Global CIO: World Of Warcraft, Not The DoD, Will Drive IT

Our intrepid CIO, Stu Laura, on why the people who understand things like space age algorithms and voice and facial recognition will be the masters of the future IT universe

Our old buddy Stu Laura, CIO, is a Man with a Mission. And that mission is to find where the new great information technologies will be coming from.

Observed Stu: "IT has been the beneficiary of military spending like no function in the United States. We got computers because the ordnance people needed a way to do artillery calculations, we got the Internet because the NSA was worried about redundancy, and we got global positioning because Congress wanted to be able to detect nuclear detonations." (For a thoughtful perspective on how video games are changing the economy, read Andy Kessler's Wall Street Journal column here.)
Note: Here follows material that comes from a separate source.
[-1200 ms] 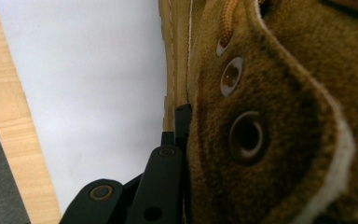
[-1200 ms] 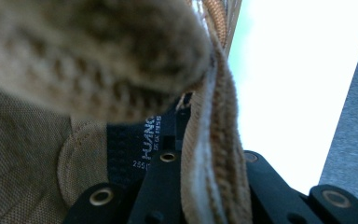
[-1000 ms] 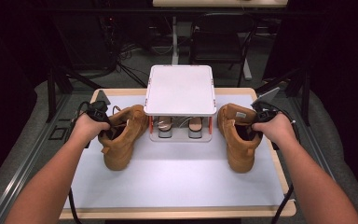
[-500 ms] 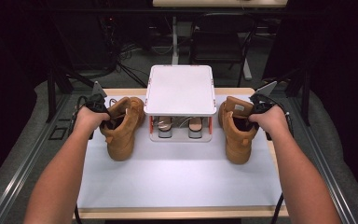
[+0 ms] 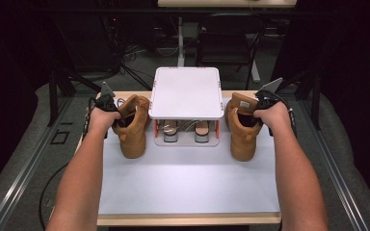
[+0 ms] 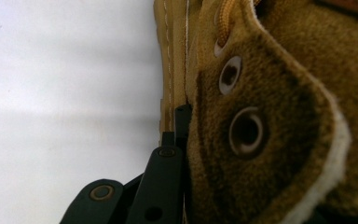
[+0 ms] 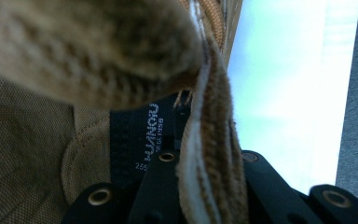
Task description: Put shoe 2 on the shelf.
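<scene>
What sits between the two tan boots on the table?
In the high view, a white two-level rack stands between the left boot and the right boot, with a pair of shoes on its lower level.

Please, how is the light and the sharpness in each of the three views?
High view: white mat bright and sharp, room behind dark. Left gripper view: boot close and soft, mat washed out. Right gripper view: boot collar blurred, label readable, mat tinted greenish.

White shelf (image 5: 185,92) hides most shoes (image 5: 169,131) beneath, perhaps heels.
</scene>
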`<state>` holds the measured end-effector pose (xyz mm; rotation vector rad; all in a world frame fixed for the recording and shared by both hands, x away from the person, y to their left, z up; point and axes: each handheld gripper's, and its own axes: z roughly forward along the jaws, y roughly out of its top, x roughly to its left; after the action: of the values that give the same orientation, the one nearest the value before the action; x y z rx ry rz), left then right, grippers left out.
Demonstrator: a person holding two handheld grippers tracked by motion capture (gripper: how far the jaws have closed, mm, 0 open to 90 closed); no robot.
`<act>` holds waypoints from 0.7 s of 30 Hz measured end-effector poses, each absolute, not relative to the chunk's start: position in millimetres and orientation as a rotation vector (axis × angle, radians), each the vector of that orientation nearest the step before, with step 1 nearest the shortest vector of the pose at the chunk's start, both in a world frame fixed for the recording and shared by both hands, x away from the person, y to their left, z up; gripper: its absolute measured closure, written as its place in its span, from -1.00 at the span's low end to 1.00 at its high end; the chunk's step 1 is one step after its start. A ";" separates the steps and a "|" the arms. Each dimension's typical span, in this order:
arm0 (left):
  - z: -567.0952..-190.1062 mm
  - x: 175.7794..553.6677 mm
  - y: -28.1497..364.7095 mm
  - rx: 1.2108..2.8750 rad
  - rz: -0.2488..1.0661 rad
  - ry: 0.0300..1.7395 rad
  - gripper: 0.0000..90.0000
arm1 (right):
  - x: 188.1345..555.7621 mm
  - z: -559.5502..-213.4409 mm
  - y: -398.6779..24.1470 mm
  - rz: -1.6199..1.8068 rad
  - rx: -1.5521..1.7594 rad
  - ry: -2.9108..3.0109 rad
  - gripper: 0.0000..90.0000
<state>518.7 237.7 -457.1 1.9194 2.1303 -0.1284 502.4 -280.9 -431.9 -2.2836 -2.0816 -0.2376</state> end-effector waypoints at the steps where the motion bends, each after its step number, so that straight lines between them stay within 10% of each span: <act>1: -456.2 519.8 237.3 1.927 -0.125 2.133 0.91 | 503.2 -432.4 -280.2 -0.243 -2.295 -2.075 0.91; 21: -418.8 531.6 250.0 1.886 -0.091 2.131 0.90 | 518.5 -403.9 -270.0 -0.253 -2.306 -2.099 0.91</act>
<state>531.6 250.0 -418.8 1.8864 2.1309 -0.0906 518.5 -270.0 -403.9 -2.3063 -2.0990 -0.2532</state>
So we are looking for more technology spinouts from the DoD and other government agencies?

"Not a chance. The government isn't a player anymore. It's broke, or didn't you notice? Government can spend like crazy, but there is more money than ever coming from private enterprise, and that is where we are going to find the technology we need. It may not have been built for IT, but sooner or later that is where it is going to go. I am looking for technology coming out of the entertainment industry, out of video games. The world has changed."

But, but, but.....we always get the peace dividend.

"We owe the military a lot. Hell, we run our companies by cribbing Karl von Clausewitz. Even Theodore Vail, the management father of AT&T, studied the Russian army to learn how to run highly complex organizations. But those days are over. The best minds and the best innovations are coming out of Hollywood, from Silicon Valley startups, from the real geniuses behind cloud computing. Let's face it, what did we really get from the billions we put into NASA? Tang?"

Give me an example of how this world is changing.

"Sure. No problem. A few years ago I got my wife a Roomba vacuum cleaner robot for Christmas. She was underwhelmed. 'You got me a VACUUM CLEANER?!!' But what she didn't understand was that because iRobot sold 5 million robot vacuum cleaners, they could push the chip cost down and could make robotic bomb removers for the U.S. Army. The same smart technology was used in both."

That's a long way from video games.

"Not as long as you think. The video chips that Nvidia makes for games are going to make it in military hardware. The next generation of workers is going to be working cooperatively across 10 time zones. If you want to know where that is coming from, don't go to Rockwell; go to Call of Duty, where your teammates have to cooperate in real time from remote locations. Yes, the military will slipstream right behind this, and we in industry will be right behind them."